▶ _Supplied data_
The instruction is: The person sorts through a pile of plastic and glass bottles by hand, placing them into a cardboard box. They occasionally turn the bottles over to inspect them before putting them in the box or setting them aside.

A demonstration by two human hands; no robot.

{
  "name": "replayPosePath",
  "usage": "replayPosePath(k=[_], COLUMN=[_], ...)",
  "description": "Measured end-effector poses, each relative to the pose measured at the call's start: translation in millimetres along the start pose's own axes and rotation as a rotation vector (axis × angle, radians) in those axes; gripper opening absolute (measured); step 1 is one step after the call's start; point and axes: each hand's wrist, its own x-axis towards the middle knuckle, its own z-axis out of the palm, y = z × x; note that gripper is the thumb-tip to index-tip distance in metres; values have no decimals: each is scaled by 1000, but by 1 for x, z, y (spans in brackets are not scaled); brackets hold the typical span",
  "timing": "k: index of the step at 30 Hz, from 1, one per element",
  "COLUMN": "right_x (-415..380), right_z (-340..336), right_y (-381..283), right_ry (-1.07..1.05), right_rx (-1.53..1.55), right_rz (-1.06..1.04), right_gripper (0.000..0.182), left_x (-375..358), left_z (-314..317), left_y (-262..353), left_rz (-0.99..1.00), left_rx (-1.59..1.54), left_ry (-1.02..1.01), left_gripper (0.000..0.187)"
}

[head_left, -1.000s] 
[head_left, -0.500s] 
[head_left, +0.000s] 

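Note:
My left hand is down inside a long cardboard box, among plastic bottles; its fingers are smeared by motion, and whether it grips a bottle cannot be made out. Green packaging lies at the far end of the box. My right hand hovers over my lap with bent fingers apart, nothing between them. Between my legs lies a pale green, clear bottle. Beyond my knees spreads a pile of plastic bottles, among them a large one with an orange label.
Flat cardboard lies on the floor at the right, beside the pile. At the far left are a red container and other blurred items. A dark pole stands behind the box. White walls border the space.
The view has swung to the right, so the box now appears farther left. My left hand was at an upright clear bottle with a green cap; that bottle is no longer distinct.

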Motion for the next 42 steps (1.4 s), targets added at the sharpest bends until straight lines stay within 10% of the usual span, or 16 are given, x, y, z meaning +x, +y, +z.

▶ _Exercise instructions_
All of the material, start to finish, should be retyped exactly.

▶ _Expected output_
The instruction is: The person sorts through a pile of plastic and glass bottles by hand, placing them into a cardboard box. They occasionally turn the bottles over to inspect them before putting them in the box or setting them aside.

A demonstration by two human hands; no robot.

{
  "name": "replayPosePath",
  "usage": "replayPosePath(k=[_], COLUMN=[_], ...)",
  "description": "Measured end-effector poses, each relative to the pose measured at the call's start: translation in millimetres along the start pose's own axes and rotation as a rotation vector (axis × angle, radians) in those axes; gripper opening absolute (measured); step 1 is one step after the call's start; point and axes: each hand's wrist, its own x-axis towards the middle knuckle, its own z-axis out of the palm, y = z × x; note that gripper is the thumb-tip to index-tip distance in metres; values have no decimals: each is scaled by 1000, but by 1 for x, z, y (spans in brackets are not scaled); brackets hold the typical span",
  "timing": "k: index of the step at 30 Hz, from 1, one per element",
  "COLUMN": "right_x (-415..380), right_z (-340..336), right_y (-381..283), right_ry (-1.07..1.05), right_rx (-1.53..1.55), right_rz (-1.06..1.04), right_gripper (0.000..0.182), left_x (-375..358), left_z (-314..317), left_y (-262..353), left_rz (-0.99..1.00), left_rx (-1.59..1.54), left_ry (-1.02..1.01), left_gripper (0.000..0.187)"
}

[head_left, -1.000s] 
[head_left, -0.500s] 
[head_left, +0.000s] 

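Note:
My left hand is down inside a long cardboard box, among plastic bottles; its fingers are smeared by motion, and whether it grips a bottle cannot be made out. Green packaging lies at the far end of the box. My right hand hovers over my lap with bent fingers apart, nothing between them. Between my legs lies a pale green, clear bottle. Beyond my knees spreads a pile of plastic bottles, among them a large one with an orange label.
Flat cardboard lies on the floor at the right, beside the pile. At the far left are a red container and other blurred items. A dark pole stands behind the box. White walls border the space.
The view has swung to the right, so the box now appears farther left. My left hand was at an upright clear bottle with a green cap; that bottle is no longer distinct.
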
Motion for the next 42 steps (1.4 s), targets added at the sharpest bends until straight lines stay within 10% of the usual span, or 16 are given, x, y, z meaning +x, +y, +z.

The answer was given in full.